The data below:

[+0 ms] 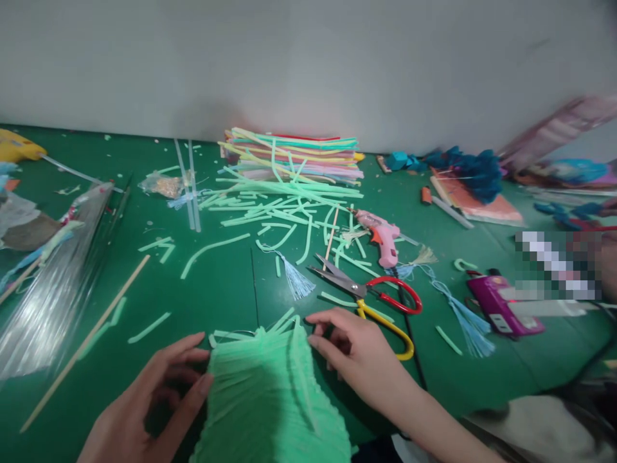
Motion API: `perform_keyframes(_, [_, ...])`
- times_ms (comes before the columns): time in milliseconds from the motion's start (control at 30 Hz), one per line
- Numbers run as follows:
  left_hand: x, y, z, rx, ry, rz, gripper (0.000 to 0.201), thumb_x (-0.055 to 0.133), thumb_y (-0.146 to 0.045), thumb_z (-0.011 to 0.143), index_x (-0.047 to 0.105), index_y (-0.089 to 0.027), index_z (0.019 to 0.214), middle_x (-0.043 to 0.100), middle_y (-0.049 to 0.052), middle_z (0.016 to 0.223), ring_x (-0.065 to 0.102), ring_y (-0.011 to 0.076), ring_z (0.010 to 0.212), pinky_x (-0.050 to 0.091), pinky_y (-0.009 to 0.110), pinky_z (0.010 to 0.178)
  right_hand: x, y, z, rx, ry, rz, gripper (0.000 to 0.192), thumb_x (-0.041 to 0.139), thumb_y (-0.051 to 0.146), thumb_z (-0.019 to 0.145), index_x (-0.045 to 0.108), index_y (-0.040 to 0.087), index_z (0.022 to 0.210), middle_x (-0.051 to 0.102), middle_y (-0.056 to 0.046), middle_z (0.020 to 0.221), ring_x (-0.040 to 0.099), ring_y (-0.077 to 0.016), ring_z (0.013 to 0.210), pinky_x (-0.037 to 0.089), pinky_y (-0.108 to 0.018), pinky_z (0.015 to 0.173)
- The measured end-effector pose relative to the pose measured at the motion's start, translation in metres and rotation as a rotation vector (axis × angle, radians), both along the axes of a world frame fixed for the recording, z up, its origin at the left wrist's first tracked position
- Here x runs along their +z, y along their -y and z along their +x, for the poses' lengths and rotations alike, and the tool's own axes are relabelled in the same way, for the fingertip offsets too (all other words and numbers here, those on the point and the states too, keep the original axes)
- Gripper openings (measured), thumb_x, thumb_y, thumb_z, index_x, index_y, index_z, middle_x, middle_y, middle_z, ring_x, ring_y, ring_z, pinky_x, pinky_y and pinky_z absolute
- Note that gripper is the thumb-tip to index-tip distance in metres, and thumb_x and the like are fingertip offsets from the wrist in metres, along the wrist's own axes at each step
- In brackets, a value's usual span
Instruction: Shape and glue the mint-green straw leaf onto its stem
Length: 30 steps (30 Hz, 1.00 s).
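At the bottom centre of the frame a pale green bundle of thin foam strips [270,392] lies on the green table [226,283], running from the lower edge up to just below mid-frame. The left hand [144,405] sits at the lower left, fingers spread and loosely curled, its thumb and fingertips touching the bundle's left edge. The right hand [357,350] comes in from the lower right, fingers bent, fingertips pressing the bundle's upper right corner; neither hand closes fully around it. Just above the right hand lie scissors with red and yellow handles [380,299], and above those a pink glue gun [383,236]. Loose pale green strips [284,206] scatter across the middle, with a stack of coloured foam sheets [299,157] behind them near the wall.
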State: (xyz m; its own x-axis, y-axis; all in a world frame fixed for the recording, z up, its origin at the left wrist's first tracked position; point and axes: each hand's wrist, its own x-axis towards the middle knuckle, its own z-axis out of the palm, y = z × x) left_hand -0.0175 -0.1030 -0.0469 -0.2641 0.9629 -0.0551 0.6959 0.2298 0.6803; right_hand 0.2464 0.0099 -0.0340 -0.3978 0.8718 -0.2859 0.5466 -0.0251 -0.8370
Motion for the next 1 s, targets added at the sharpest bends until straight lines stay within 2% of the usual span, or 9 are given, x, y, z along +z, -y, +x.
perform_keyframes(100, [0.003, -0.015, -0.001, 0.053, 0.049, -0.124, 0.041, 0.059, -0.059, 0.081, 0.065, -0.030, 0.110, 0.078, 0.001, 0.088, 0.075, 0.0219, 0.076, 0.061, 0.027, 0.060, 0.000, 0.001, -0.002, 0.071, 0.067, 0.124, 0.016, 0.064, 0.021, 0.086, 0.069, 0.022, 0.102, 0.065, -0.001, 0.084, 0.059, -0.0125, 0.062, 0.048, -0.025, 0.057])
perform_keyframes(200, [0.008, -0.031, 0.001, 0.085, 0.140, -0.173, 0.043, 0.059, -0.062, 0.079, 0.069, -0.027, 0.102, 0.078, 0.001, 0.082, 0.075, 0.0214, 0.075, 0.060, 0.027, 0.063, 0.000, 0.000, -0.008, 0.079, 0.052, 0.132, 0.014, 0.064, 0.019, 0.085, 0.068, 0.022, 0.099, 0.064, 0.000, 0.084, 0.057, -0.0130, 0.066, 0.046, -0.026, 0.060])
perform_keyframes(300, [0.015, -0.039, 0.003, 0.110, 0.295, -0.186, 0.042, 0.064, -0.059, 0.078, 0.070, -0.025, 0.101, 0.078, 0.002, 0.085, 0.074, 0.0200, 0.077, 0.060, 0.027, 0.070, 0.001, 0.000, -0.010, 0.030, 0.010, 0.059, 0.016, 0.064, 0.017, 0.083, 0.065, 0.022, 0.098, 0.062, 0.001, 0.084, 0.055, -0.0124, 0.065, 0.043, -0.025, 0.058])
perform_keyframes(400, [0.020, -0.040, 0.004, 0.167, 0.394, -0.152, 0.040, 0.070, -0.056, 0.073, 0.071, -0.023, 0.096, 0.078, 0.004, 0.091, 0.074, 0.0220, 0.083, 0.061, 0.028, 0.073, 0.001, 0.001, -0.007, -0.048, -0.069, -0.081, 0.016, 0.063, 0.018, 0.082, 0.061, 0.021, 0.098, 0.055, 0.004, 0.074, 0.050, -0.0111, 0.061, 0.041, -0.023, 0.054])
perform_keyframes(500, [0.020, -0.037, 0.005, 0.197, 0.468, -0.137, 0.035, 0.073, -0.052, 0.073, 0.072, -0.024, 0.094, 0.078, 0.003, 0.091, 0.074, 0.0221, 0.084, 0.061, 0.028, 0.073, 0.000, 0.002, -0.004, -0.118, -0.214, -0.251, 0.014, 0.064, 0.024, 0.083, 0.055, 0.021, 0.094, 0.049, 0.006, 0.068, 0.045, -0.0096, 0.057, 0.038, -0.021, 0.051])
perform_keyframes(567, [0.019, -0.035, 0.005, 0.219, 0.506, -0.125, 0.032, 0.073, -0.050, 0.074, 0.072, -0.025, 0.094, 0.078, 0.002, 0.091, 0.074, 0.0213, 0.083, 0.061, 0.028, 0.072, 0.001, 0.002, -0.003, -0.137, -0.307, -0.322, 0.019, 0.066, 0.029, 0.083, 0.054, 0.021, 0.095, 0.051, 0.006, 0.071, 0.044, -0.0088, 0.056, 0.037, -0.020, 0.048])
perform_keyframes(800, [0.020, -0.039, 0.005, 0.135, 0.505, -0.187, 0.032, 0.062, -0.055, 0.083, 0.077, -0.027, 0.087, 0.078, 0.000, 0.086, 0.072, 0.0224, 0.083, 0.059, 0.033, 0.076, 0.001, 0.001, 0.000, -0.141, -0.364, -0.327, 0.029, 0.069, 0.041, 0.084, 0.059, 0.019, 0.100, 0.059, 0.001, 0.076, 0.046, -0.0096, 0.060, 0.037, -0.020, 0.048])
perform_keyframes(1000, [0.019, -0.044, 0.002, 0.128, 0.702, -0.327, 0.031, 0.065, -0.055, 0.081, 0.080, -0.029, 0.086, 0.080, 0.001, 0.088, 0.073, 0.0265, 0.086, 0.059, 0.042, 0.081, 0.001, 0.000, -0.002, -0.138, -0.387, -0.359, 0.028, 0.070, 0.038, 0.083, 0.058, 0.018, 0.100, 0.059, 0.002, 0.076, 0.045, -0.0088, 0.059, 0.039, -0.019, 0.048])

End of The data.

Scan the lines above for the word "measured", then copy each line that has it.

- The measured end-effector pose relative to the pose measured at the motion's start, translation in metres and rotation as a rotation vector (axis × angle, radians), both along the axes of a world frame fixed for the recording, z up, its origin at the left wrist's first tracked position
- Gripper openings (measured), thumb_x, thumb_y, thumb_z, index_x, index_y, index_z, middle_x, middle_y, middle_z, ring_x, ring_y, ring_z, pinky_x, pinky_y and pinky_z absolute

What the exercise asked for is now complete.